Solar carbon monoxide: Poster child for 3D effects

T. R. Ayres, J. R. Lyons, H. G. Ludwig, E. Caffau, S. Wedemeyer-Böhm

Research output: Contribution to journalConference articlepeer-review

1 Scopus citations


Photospheric infrared (2-6 μm) rovibrational bands of carbon monoxide (CO) provide a tough test for 3D convection models such as those calculated using CO5BOLD. The molecular formation is highly temperature-sensitive, and thus responds in an exaggerated way to thermal fluctuations in the dynamic atmosphere. CO, itself, is an important tracer of the oxygen abundance, a still controversial issue in solar physics; as well as the heavy isotopes of carbon (13C) and oxygen (18O, 17O), which, relative to terrestrial values, are fingerprints of fractionation processes that operated in the primitive solar nebula. We show how 3D models impact the CO line formation, and add in a second constraint involving the near-UV Ca II line wings, which also are highly temperature sensitive, but in the opposite sense to the molecules. We find that our reference CO5BOLD snapshots appear to be slightly too cool on average in the outer layers of the photosphere where the CO absorptions and Ca II wing emissions arise. We show, further, that previous 1D modeling was systematically biased toward higher oxygen abundances and lower isotopic ratios (e.g., R2312C/13C), suggesting an isotopically "heavy" Sun contrary to direct capture measurements of solar wind light ions by the Genesis Discovery Mission.
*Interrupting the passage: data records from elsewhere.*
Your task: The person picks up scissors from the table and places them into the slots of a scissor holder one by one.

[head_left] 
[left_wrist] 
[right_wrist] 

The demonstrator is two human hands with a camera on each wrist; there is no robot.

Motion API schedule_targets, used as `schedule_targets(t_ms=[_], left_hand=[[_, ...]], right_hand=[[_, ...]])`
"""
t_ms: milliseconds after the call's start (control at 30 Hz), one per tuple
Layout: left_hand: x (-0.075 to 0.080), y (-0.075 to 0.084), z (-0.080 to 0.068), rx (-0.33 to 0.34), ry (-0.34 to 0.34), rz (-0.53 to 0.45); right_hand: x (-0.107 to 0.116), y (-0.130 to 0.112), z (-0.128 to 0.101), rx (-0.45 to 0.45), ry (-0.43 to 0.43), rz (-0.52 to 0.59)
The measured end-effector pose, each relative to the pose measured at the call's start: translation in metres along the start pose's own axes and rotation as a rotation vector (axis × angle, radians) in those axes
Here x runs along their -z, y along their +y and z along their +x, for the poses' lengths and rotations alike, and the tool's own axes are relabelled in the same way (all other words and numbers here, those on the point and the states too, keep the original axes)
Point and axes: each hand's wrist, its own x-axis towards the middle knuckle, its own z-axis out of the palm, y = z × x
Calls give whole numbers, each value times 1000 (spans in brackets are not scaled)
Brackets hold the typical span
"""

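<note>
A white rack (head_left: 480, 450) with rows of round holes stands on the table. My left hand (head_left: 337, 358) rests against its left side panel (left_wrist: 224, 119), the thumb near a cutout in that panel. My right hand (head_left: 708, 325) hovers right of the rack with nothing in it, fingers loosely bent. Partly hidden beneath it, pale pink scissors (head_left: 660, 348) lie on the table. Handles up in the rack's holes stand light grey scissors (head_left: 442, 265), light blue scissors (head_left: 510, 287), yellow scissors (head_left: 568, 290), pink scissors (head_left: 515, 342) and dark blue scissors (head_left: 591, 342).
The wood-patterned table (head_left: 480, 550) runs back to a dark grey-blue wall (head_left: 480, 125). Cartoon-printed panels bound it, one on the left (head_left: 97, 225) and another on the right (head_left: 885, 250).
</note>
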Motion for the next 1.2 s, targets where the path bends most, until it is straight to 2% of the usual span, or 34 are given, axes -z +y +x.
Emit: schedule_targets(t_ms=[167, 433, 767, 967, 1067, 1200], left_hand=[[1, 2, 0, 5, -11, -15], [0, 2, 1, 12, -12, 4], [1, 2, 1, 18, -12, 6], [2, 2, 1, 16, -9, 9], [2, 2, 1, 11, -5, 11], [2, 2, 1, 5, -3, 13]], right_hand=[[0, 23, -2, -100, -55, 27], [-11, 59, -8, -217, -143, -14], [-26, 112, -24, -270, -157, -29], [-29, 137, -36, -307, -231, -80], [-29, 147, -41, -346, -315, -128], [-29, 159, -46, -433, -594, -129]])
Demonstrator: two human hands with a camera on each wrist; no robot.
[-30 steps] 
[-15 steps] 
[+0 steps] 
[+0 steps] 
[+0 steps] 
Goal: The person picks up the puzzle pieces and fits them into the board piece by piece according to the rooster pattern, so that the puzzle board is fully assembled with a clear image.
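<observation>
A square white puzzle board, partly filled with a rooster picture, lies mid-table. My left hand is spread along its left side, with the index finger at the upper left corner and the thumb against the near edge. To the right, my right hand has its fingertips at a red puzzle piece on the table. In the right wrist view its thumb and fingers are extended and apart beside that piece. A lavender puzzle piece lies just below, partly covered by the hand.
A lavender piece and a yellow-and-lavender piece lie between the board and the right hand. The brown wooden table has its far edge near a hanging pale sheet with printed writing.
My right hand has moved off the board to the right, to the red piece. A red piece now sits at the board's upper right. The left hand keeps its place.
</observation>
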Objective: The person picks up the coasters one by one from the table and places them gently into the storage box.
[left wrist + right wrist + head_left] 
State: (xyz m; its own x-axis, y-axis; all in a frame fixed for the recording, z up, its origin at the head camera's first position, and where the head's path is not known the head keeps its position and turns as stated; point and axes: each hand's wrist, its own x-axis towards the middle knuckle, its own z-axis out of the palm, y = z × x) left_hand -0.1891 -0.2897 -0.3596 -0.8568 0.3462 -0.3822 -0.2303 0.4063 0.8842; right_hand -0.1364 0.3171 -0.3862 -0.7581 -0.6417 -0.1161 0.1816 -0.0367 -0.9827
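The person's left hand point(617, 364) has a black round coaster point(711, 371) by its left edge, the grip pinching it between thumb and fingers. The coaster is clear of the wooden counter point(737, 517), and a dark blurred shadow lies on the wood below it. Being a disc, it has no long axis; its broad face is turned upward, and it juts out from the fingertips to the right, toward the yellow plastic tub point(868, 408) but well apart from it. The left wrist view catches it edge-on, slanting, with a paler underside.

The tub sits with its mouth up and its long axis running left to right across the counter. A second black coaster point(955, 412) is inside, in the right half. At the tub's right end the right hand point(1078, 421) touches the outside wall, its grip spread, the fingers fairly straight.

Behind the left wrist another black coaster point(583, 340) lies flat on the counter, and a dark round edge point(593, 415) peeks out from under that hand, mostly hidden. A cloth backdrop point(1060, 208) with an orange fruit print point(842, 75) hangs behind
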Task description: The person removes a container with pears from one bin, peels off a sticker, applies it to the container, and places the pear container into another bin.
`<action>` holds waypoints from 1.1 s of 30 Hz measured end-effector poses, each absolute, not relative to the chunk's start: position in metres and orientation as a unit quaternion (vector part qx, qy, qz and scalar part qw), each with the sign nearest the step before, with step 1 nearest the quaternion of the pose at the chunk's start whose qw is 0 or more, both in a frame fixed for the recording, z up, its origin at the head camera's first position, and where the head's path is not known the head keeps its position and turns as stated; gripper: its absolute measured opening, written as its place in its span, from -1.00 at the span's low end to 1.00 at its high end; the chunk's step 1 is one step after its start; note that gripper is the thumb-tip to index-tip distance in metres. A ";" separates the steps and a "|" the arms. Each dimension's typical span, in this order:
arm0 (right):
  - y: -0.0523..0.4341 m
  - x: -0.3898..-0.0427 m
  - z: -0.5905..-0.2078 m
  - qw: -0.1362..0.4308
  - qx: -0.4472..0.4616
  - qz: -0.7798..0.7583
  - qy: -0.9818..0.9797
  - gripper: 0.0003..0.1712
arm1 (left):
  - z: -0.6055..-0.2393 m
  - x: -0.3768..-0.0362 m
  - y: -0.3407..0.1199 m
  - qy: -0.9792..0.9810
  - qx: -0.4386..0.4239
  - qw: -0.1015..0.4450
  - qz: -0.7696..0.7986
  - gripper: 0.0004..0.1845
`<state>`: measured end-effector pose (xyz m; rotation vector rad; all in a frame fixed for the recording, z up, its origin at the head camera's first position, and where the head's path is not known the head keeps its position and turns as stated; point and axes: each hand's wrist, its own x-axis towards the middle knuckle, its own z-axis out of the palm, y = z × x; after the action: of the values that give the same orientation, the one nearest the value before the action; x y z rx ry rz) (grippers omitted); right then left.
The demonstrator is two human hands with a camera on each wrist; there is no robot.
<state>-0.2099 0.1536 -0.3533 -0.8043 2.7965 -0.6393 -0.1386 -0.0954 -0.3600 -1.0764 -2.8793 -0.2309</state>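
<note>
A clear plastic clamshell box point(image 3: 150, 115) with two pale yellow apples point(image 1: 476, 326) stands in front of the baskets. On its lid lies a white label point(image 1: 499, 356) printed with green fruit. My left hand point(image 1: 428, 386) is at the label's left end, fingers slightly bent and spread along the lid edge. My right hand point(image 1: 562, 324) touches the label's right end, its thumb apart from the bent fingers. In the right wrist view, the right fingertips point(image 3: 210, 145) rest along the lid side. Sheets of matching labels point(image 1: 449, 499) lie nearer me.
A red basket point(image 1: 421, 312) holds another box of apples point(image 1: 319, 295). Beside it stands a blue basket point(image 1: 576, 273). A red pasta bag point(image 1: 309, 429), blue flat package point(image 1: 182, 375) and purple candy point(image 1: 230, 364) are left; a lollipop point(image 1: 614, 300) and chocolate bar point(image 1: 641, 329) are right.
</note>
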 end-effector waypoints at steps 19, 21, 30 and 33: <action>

New 3D ratios for the oxygen isotopes are much closer to those reported by Genesis, and the associated oxygen abundance from CO now is consistent with the recent Caffau et al. study of atomic oxygen. Some lingering discrepancies perhaps can be explained by magnetic bright points. Solar CO demonstrates graphically the wide gulf that can occur between a 3D analysis and 1D.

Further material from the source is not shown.